- [Exercise goal]: Copy out each line of the listing below where the string "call" appears.
** Provided material follows **
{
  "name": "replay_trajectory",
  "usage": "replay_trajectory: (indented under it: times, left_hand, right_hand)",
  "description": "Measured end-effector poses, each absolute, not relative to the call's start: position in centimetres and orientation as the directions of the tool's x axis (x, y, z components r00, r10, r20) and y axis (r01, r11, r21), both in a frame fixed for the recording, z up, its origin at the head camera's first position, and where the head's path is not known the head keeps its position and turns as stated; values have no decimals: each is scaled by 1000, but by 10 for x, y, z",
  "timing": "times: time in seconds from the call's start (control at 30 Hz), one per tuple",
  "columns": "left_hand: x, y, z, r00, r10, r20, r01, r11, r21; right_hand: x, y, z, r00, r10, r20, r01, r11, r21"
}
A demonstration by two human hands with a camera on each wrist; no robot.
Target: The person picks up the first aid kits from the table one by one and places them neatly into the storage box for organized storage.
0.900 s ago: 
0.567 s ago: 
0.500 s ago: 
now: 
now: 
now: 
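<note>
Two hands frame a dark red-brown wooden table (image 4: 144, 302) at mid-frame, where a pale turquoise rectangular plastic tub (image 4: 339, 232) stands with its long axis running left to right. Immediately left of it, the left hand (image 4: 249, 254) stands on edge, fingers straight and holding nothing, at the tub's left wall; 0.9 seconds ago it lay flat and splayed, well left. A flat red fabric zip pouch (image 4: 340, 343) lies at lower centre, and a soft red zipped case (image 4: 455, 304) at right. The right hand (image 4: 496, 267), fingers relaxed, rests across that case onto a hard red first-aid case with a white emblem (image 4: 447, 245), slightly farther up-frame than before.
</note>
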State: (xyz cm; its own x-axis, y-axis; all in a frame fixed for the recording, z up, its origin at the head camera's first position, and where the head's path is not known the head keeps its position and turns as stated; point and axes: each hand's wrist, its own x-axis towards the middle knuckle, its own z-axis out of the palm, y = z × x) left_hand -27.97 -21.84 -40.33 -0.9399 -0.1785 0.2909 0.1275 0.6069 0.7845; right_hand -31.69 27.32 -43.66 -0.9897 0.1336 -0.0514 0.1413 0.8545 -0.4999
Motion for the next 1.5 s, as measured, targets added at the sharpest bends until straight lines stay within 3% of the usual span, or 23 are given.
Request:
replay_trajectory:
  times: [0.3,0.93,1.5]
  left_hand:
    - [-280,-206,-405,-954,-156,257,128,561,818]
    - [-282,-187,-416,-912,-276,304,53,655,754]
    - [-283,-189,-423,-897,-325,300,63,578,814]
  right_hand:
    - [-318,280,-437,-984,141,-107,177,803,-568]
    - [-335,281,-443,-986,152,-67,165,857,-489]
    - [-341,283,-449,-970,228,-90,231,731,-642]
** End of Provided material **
- [Result of this task]:
  "description": "Measured end-effector poses, each absolute, not relative to the call's start: position in centimetres and orientation as the directions of the tool's x axis (x, y, z components r00, r10, r20) and y axis (r01, r11, r21), both in a frame fixed for the recording, z up, its origin at the head camera's first position, and where the head's path is not known the head keeps its position and turns as stated; values have no decimals: each is scaled by 1000, but by 10 for x, y, z",
  "timing": "times: time in seconds from the call's start (control at 30 Hz), one per tuple",

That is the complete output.